Rens Bod (born 1965, Bergh) is a professor in digital humanities and history of humanities at the University of Amsterdam.[1] His research focuses on the exploration of patterns and underlying principles in language, music, art, literature and history. He also investigates the history of pattern searching in the humanities from a supranational perspective, thereby giving an impulse to the new field of "history of the humanities". In addition, Bod explores the history of the human search for meaning and purpose, and the underlying patterns and principles therein.[2]
Education and research
Rens Bod studied physics and astronomy at Utrecht University followed by Letters at the Sapienza University of Rome. In 1995 he obtained a PhD in computational linguistics at the University of Amsterdam. In 2005, he became full professor in Computer Science at the University of St Andrews,[3] after which he was appointed full professor at the University of Amsterdam.[4] He was guest professor in Manchester, Roskilde and Bologna. In 2021 he held the International Francqui chair at Ghent University.[5] In 2023 Bod was elected member of the Royal Netherlands Academy of Arts and Sciences.[6]

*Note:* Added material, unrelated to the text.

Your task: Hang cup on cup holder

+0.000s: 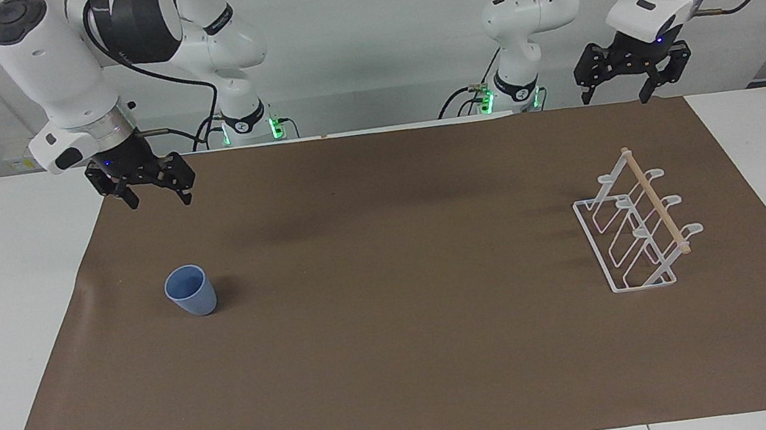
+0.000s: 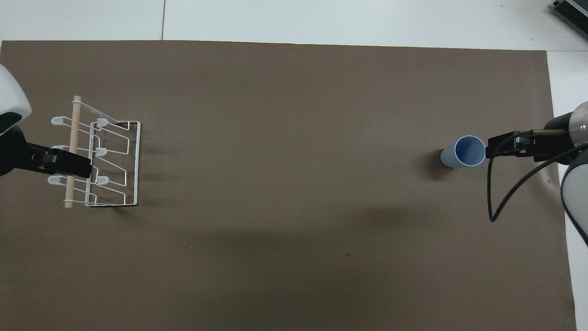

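**Cup and rack at opposite ends, both grippers raised**

Nearest the robots, the right gripper (image 1: 157, 189) hangs in the air over the brown mat (image 1: 392, 280) at the right arm's end of the table, its fingers spread and holding nothing. The left gripper (image 1: 632, 86) hangs over the mat's edge at the left arm's end, fingers likewise spread and empty.

Farther from the robots, the cup (image 1: 191, 290) stands upright on the mat, mouth up, at the right arm's end, clear of the right gripper above it. Well apart from it, toward the left arm's end, the cup holder (image 1: 640, 229) stands on the mat, its wooden dowel (image 1: 656, 201) running along the top of the white wire prongs. No cup hangs on it.
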Robot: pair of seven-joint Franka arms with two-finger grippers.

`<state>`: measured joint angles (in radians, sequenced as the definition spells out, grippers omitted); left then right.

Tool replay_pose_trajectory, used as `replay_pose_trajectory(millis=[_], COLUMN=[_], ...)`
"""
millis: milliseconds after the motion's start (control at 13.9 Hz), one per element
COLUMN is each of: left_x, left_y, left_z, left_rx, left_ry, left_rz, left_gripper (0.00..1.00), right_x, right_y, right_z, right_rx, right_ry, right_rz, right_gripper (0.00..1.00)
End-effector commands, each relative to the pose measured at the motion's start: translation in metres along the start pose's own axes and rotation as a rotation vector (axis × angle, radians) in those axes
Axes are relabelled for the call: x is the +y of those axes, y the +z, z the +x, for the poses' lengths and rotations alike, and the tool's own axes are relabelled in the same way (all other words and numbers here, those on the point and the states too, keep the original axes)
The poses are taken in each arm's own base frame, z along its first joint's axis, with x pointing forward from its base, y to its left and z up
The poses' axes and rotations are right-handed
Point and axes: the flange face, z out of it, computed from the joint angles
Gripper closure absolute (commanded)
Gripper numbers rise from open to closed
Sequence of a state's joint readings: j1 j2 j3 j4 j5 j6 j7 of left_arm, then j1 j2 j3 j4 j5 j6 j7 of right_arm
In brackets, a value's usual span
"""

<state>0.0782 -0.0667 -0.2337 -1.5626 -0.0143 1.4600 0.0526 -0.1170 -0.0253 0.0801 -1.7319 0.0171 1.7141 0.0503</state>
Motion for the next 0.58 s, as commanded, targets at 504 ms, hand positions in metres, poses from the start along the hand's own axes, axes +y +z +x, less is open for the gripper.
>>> replay_pose_trajectory(millis=[504], left_x=[-0.0028], left_y=[-0.0009], left_z=[-0.0054], left_rx=[-0.004], left_ry=[-0.009], left_rz=[-0.008], left_gripper=[0.0], right_x=[0.0122], right_y=[-0.0012], right_z=[-0.0056], right_rx=[-0.002], right_ry=[0.002], right_rz=[0.019], right_gripper=[0.0])
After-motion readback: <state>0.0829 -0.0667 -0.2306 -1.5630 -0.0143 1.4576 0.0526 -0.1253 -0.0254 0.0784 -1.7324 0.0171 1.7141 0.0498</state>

History of humanities and history of knowledge
In 2010 Bod published the first global history of the humanities, focussing on the search for patterns and principles in the various humanities disciplines from antiquity to the present.[7][8] The book showed how the empirical method started in the study of art, music, language and texts, and how it was transferred from the humanities to the sciences.[9][10] The book was translated into seven languages, and its English translation, A New History of the Humanities, was referred to by the Times Literary Supplement as "an extraordinarily ambitious undertaking […] the first ever history of its kind".[11] Bod showed that an interconnected history of the humanities was possible, creating the basis for a new field.[12] In 2022, Bod extended his research towards an overarching history of knowledge disciplines resulting in the open access book World of Patterns: A Global History of Knowledge.[13][14] In this book, Bod steps back to the Stone Age to answer the question: Where did our knowledge of the world today begin and how did it develop? Drawing on developments from all continents of the inhabited world, the book examines to what degree the progressions of our knowledge can be considered interwoven and to what degree we can speak of global trends. Bod is one of the founders of the journal History of Humanities, and he serves as the president of the Society for the History of the Humanities.[15]
Activism
In 2017 Bod founded WOinActie, a movement of academics and students that opposes the continuing budget cuts at Dutch Universities.[16][17] Together with Remco Breuker and Ingrid Robeyns he published the book 40 Stellingen over de Wetenschap ("40 theses on science and humanities") in which they propose to change current universities into institutions that are crucial for a democratic and future-oriented society.[18]